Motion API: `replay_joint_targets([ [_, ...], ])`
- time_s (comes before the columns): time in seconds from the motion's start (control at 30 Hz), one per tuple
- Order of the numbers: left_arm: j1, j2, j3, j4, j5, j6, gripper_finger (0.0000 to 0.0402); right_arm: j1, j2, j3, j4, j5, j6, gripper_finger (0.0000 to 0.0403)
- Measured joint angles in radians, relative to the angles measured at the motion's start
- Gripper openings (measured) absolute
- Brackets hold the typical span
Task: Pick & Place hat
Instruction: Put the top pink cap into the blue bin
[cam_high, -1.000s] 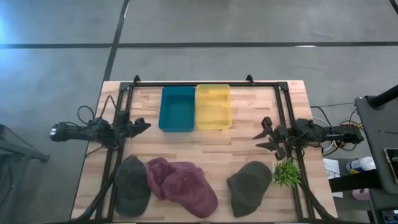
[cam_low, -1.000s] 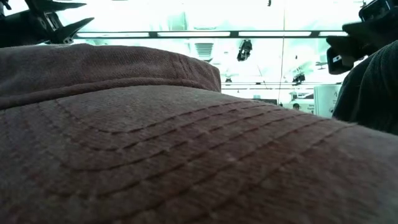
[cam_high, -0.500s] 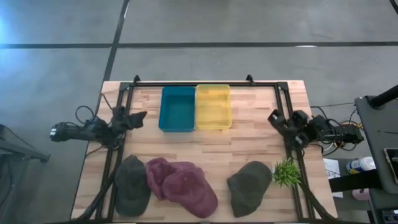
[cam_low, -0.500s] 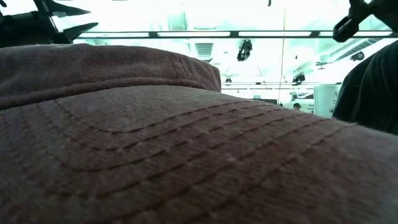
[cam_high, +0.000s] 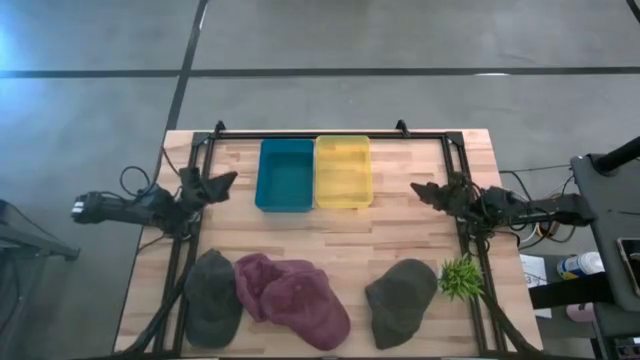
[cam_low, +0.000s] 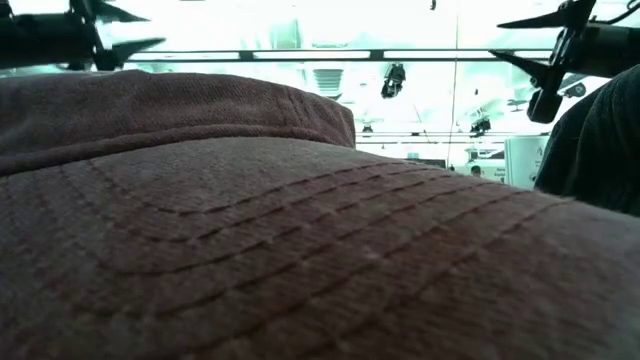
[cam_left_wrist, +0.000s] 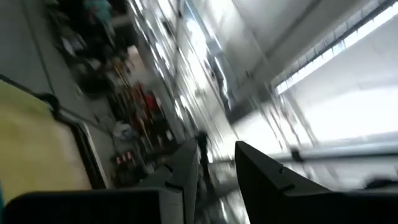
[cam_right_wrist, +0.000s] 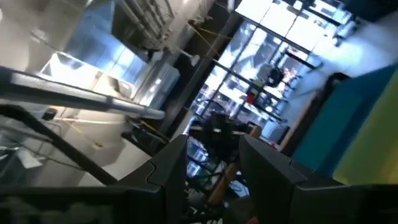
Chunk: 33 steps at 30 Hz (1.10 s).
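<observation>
Several hats lie along the table's near edge in the high view: a dark grey hat (cam_high: 212, 298), maroon hats (cam_high: 292, 298) bunched together, and an olive hat (cam_high: 400, 298). The maroon hat (cam_low: 250, 230) fills the low view, with the olive hat (cam_low: 600, 140) at its right edge. My left gripper (cam_high: 226, 180) hovers open over the table's left side, near the blue bin. My right gripper (cam_high: 420, 189) hovers open over the right side, beyond the olive hat. Both show high up in the low view, left gripper (cam_low: 135, 28) and right gripper (cam_low: 515, 40), holding nothing.
A blue bin (cam_high: 286, 175) and a yellow bin (cam_high: 343, 172) stand side by side at the far middle of the table. A small green plant (cam_high: 460, 277) sits by the right rail next to the olive hat. Bare wood lies between bins and hats.
My left gripper has drifted a little toward the far edge, still pointing at the blue bin. My right gripper has swung toward the far edge and turned about its wrist, ending with its fingers pointing toward the table's middle. The hats have stayed where they were.
</observation>
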Motion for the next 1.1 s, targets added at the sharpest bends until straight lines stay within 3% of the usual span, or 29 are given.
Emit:
replay_joint_targets([
  [0.1, 0.0, 0.082, 0.049, 0.0, 0.156, 0.0, 0.0099, 0.0, 0.067, 0.007, 0.061, -0.008, 0.005, 0.0144],
  [0.3, -0.003, 0.328, 0.173, -0.079, 0.436, -0.089, 0.0099, 0.005, 0.246, 0.097, 0.023, -0.107, 0.056, 0.0144],
  [0.4, -0.023, 0.474, 0.272, -0.216, 0.566, -0.108, 0.0099, 0.005, 0.375, 0.174, -0.048, -0.179, 0.097, 0.0144],
  [0.5, -0.064, 0.609, 0.404, -0.421, 0.648, -0.011, 0.0098, 0.005, 0.504, 0.259, -0.182, -0.248, 0.125, 0.0144],
  [0.6, -0.113, 0.733, 0.536, -0.687, 0.685, 0.123, 0.0098, 0.005, 0.613, 0.358, -0.328, -0.324, 0.118, 0.0144],
  [0.77, -0.178, 0.913, 0.722, -0.956, 0.728, 0.293, 0.0098, 0.03, 0.78, 0.519, -0.582, -0.387, 0.036, 0.0144],
  [0.93, -0.208, 1.022, 0.806, -0.955, 0.737, 0.382, 0.0098, 0.067, 0.93, 0.628, -0.707, -0.438, -0.035, 0.0144],
  [1.1, -0.205, 1.094, 0.803, -0.949, 0.725, 0.407, 0.0101, 0.115, 1.051, 0.685, -0.703, -0.455, -0.013, 0.0146],
])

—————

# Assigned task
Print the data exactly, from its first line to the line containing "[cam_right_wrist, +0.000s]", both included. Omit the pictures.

# Answer to this problem
Motion API: `replay_joint_targets([ [_, ...], ])`
- time_s (comes before the columns): time in seconds from the motion's start (control at 30 Hz), one per tuple
- Order of the numbers: left_arm: j1, j2, j3, j4, j5, j6, gripper_finger (0.0000 to 0.0402); right_arm: j1, j2, j3, j4, j5, j6, gripper_finger (0.0000 to 0.0403)
- Measured joint angles in radians, relative to the angles measured at the motion's start
- Gripper openings (measured) absolute
- Brackets hold the typical span
Task: Pick & Place hat
Instruction: Put the top pink cap into the blue bin
[cam_high, -1.000s] 
[cam_low, -1.000s] 
[cam_high, -0.500s] 
[cam_low, -0.500s] 
[cam_high, +0.000s] 
[cam_low, +0.000s] 
[cam_left_wrist, +0.000s] 
[cam_right_wrist, +0.000s] 

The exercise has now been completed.